As an independent GMAT tutor with an unorthodox streak, I tend to be the GMAT resource of last resort for many test-takers. The majority of my NYC students have already taken at least one GMAT prep course, and most have taken the test at least once (one of my students took the test seven times before she called me, and cracked 700 for the first time ever this weekend... yay!). I love the challenge of trying to help students beat the GMAT after they've already exhausted every other resource, and I'm always honored when somebody puts their faith in me after months--or years--of falling short of their score goal. Because the prospective students who contact me tend to have so much GMAT experience already, I usually ask the same question: what do you think is holding your GMAT score back? As you might guess, I get a huge variety of answers, but there's one common thread: nearly everybody blames combinatorics (combinations and permutations), probability, rates, and/or overlapping sets for at least part of their struggles on the quant section. Let's call those four topics the Evil Four.
I'm not going to tell you that rate questions aren't important. I'm not going to tell you that combinatorics, probability, and overlapping sets aren't important. But I will tell you that the Evil Four are never the difference between, say, a 650 and a 700 on the GMAT.

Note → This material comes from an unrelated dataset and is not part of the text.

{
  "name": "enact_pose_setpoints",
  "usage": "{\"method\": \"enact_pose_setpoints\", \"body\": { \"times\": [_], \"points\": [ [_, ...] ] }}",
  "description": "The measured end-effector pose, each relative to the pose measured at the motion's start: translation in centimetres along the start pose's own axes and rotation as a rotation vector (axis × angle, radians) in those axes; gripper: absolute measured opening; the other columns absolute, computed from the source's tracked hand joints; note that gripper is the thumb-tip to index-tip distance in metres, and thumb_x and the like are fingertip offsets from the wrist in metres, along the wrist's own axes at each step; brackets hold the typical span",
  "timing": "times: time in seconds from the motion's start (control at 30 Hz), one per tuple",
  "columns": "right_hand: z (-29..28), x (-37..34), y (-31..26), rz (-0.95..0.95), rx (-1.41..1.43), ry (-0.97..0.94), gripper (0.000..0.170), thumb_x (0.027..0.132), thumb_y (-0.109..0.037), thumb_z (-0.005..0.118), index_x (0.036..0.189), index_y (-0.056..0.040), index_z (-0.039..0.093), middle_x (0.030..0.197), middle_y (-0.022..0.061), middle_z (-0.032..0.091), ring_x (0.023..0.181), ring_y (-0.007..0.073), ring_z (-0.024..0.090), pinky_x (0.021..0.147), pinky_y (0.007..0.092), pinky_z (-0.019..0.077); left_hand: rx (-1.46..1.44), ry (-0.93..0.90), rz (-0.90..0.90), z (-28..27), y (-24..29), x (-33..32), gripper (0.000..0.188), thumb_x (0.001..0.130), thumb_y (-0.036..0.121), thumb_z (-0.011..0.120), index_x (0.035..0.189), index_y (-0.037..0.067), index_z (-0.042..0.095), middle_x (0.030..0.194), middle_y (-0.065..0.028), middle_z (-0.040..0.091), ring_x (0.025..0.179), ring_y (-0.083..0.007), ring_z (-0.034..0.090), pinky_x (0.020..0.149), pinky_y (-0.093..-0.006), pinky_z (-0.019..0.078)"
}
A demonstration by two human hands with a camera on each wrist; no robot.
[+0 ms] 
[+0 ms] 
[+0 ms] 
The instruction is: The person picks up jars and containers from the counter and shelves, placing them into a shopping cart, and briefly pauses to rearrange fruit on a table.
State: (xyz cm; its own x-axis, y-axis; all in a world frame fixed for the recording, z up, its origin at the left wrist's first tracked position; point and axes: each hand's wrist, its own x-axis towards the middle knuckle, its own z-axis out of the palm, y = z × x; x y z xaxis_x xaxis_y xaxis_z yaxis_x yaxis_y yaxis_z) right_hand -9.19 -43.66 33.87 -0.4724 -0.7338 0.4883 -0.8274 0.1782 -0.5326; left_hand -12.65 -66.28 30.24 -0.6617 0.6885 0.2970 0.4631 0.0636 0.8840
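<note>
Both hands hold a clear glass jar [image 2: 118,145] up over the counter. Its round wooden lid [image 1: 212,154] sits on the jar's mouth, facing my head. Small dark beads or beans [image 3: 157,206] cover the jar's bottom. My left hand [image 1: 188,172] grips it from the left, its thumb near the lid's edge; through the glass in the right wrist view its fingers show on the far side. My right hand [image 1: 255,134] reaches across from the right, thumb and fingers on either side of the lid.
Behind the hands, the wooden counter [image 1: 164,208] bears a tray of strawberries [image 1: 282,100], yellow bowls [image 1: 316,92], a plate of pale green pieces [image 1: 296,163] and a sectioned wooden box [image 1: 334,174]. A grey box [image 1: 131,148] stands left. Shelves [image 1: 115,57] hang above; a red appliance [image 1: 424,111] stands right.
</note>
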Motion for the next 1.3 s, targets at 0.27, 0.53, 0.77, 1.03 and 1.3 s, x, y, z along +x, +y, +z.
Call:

Here's the thing: when you really look hard at the GMAT, none of the Evil Four seem to appear all that often. It's possible that you'll see two rate problems, but it's more likely that you'll see only one. It's possible that you'll see a combined total of three probability and combinatorics questions, but it's also possible that you'll see exactly none--even if you're doing well on the exam. And overlapping sets questions aren't so common either: very few test-takers claim to see more than one or two of them on the GMAT.

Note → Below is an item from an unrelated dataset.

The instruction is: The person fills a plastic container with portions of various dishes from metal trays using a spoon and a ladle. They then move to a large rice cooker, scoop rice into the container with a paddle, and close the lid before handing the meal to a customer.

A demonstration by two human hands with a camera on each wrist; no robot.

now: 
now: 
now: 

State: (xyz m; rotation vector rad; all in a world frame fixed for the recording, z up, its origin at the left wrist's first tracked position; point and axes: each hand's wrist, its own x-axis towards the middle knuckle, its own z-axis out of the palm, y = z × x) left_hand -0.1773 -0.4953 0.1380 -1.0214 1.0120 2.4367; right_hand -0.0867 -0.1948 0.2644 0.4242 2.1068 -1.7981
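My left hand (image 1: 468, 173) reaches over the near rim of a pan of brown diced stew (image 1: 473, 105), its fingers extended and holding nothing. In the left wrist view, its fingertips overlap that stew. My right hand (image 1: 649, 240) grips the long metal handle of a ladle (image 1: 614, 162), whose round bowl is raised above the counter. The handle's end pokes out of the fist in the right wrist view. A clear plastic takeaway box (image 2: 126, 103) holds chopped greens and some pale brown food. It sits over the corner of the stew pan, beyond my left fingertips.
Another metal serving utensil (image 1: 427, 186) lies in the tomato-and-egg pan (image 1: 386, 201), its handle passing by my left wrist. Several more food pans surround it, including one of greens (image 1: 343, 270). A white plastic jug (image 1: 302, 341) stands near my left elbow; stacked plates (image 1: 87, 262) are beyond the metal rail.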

Think of it this way: you might only see a grand total of four or five questions from the Evil Four on the actual GMAT. That's only a tiny proportion of the 78 questions on the test, yet I routinely speak with people who seem to spend as much as 50% of their study time on these topics. But if the Evil Four appear in less than 10% of GMAT test questions, why is everybody so stressed out about them?
Honestly, I think that test-takers tend to focus on these questions because they're so damned memorable compared with the rest of the questions on the GMAT. You won't necessarily remember the algebra questions (too boring), the arithmetic questions (too pedestrian), or the number properties questions (too abstract); the crazy rate questions with two trains headed toward each other seem to stick in our heads much more easily.

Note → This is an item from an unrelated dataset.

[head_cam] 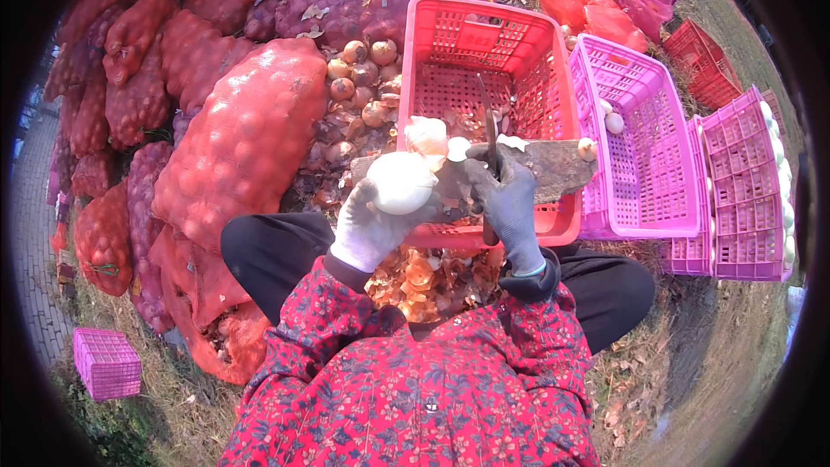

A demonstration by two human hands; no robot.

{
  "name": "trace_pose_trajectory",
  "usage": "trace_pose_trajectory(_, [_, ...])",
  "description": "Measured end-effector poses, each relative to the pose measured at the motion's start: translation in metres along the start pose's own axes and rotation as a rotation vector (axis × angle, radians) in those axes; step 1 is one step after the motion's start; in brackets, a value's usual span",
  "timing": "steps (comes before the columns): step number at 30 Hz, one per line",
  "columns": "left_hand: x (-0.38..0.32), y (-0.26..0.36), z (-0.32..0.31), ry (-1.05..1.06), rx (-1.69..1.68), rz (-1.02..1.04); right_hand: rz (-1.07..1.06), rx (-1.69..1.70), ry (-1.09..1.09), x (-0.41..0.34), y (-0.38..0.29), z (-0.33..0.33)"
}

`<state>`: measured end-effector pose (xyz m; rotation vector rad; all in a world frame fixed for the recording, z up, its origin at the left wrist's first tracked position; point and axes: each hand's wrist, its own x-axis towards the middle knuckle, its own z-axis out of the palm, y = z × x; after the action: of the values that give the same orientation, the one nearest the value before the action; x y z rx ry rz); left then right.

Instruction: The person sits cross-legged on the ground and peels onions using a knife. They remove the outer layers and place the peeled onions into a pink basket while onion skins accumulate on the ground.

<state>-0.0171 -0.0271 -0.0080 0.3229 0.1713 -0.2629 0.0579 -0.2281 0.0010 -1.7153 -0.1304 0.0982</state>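
Observation:
My left hand (381,220), in a white and grey knit glove, holds a peeled white onion (401,183) above the near left part of a red plastic crate (569,143). My right hand (504,191), in a grey glove, is closed around a knife (489,120) whose blade points away from me. A worn wooden board (561,168) lies across the crate under my hands. Pieces of onion skin (426,136) show beside the peeled onion, and a small onion piece (587,149) rests at the board's right end. What touches the fingertips of my right hand is partly hidden.
Full red mesh sacks (243,136) of onions are piled on the left. Loose unpeeled onions (363,73) lie behind the crate's left side. A pink crate (655,143) with a few peeled onions stands at right, near stacked crates (746,194). Onion skins (421,279) cover the ground between my legs.

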Motion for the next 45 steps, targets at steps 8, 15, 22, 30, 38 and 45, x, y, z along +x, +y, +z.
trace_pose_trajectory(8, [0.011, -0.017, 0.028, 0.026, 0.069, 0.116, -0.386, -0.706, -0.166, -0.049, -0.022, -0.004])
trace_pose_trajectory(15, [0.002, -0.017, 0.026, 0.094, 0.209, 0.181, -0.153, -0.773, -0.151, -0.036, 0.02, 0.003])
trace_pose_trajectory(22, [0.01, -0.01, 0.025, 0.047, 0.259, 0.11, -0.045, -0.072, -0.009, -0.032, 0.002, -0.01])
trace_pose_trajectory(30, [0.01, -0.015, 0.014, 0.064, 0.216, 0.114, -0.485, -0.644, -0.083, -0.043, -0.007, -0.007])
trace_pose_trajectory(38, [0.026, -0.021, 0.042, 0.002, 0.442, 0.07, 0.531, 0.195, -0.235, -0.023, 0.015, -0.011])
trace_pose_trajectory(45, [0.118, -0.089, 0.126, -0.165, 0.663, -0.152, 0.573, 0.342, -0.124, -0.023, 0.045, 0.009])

But the unglamorous reality is that algebra (including word problems and functions), arithmetic (including word problems, percents, exponents, roots, and estimation), and number properties (including all sorts of fun with factors, multiples, and remainders) questions are the core of your GMAT quant score. If your accuracy on these three topics is less than stellar, your GMAT score will also be less than stellar.
Again, I'm not saying that rates, combinatorics, probability, and overlapping sets aren't worth studying. I just think that these questions cause a disproportionate amount of anxiety, and I think it's crucial to keep them in perspective. If you're trying to raise your GMAT score from, say, a 47 to a 51, you probably need to study the living hell out of everything. But if your goals and starting score are more modest--or if you need to substantially improve your composite score--don't overemphasize this stuff.
At the very least, make sure that you don't focus on the Evil Four at the expense of more important topics. If you need to make a big improvement in your GMAT quant score, spend the bulk of your time developing your accuracy on algebra, arithmetic, and number properties. Since those three topics appear in more than two-thirds of GMAT quant questions, it would be wise to keep them at the front of your mind as you create your GMAT study plan.